- **About this exercise**
Count, in the entries below, the lines in which "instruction" occurs. Give the number, nothing more.

══ Data under study

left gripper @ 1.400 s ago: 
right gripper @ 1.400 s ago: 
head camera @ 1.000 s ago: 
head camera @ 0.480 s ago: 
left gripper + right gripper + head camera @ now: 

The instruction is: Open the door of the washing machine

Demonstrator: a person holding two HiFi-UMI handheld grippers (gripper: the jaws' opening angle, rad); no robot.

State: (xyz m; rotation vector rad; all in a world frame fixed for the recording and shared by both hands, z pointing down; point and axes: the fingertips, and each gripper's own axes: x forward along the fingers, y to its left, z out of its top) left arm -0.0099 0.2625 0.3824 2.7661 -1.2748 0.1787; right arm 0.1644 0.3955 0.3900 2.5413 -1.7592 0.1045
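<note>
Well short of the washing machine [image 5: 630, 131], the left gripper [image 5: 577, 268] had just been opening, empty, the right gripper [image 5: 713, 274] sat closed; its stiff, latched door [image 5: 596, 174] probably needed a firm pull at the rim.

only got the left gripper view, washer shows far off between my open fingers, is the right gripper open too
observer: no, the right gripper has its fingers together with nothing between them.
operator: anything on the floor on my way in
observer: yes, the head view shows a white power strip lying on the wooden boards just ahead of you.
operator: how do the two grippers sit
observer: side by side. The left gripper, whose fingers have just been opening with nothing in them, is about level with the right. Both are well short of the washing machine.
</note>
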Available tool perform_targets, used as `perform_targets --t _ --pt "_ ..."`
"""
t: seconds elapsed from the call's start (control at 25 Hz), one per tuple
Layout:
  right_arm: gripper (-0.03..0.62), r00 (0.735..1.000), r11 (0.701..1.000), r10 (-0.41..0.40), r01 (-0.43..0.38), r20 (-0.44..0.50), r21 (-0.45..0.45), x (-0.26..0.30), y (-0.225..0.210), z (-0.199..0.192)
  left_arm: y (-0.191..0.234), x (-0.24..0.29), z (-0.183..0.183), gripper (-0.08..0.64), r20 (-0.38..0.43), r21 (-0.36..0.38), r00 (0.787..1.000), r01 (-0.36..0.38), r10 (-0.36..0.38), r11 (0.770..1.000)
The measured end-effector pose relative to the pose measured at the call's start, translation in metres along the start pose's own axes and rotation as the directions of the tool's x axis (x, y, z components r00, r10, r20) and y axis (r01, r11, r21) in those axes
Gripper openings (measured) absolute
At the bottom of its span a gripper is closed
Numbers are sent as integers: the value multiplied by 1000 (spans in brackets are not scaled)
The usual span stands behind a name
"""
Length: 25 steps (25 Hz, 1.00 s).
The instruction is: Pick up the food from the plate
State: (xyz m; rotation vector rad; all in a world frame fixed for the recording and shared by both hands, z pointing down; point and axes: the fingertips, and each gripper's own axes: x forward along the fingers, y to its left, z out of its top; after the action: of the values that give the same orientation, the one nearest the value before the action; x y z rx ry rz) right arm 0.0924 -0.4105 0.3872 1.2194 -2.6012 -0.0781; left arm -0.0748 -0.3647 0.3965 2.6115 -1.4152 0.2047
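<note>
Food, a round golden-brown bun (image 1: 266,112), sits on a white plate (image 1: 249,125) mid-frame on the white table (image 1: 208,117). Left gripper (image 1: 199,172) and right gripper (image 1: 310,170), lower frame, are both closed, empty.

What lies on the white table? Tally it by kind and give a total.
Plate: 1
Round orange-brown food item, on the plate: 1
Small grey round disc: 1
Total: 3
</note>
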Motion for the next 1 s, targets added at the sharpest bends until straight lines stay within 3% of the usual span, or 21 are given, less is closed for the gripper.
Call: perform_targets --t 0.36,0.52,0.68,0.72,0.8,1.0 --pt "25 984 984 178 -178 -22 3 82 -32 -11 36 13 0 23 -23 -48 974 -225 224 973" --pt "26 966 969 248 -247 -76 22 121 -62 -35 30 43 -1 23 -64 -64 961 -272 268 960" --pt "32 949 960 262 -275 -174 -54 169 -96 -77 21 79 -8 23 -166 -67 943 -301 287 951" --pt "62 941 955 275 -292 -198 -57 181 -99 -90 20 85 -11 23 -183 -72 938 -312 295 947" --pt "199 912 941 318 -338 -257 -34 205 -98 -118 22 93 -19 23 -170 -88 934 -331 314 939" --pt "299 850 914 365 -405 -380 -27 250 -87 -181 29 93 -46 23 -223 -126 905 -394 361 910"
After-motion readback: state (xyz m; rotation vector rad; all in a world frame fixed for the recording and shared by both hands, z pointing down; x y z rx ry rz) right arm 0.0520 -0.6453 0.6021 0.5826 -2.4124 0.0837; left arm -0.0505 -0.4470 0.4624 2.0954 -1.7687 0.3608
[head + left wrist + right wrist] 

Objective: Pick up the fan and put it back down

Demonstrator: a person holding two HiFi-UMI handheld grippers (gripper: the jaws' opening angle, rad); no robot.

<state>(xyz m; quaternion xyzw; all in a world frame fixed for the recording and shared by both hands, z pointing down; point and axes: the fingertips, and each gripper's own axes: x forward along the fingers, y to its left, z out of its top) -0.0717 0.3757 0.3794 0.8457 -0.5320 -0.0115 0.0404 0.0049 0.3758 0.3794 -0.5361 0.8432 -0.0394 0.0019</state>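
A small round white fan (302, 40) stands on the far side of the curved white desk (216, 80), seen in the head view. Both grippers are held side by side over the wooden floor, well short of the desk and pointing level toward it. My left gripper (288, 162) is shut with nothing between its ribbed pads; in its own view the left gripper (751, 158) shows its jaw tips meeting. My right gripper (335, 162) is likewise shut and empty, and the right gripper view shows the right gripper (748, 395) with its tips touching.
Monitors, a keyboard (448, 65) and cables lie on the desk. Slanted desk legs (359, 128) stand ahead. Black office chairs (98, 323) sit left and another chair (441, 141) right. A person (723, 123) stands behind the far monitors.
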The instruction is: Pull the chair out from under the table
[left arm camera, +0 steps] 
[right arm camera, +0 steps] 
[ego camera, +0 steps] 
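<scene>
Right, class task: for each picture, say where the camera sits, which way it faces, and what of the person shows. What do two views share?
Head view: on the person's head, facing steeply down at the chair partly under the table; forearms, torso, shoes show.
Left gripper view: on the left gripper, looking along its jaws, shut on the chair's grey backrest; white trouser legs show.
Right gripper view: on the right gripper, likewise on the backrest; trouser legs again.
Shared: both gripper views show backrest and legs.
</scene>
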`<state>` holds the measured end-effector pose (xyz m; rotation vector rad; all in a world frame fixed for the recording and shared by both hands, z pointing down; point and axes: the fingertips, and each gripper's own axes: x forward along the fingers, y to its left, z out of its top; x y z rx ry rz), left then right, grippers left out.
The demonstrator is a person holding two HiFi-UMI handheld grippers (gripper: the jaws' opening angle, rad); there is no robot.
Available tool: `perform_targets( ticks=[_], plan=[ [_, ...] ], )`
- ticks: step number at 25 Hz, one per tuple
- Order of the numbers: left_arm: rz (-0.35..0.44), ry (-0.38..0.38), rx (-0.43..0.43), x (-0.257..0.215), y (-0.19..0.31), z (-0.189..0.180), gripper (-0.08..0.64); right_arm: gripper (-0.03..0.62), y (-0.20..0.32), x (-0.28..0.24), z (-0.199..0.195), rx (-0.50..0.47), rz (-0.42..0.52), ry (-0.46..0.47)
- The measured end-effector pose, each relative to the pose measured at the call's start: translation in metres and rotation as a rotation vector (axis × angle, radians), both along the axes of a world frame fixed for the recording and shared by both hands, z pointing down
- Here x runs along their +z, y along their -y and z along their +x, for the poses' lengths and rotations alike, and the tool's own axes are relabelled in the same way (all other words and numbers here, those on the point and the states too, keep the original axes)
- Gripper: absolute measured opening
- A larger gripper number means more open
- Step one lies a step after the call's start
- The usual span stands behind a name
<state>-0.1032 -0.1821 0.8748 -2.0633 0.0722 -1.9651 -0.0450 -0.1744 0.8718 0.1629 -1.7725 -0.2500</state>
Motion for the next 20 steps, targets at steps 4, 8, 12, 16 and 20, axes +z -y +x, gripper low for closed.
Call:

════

- **Answer space**
3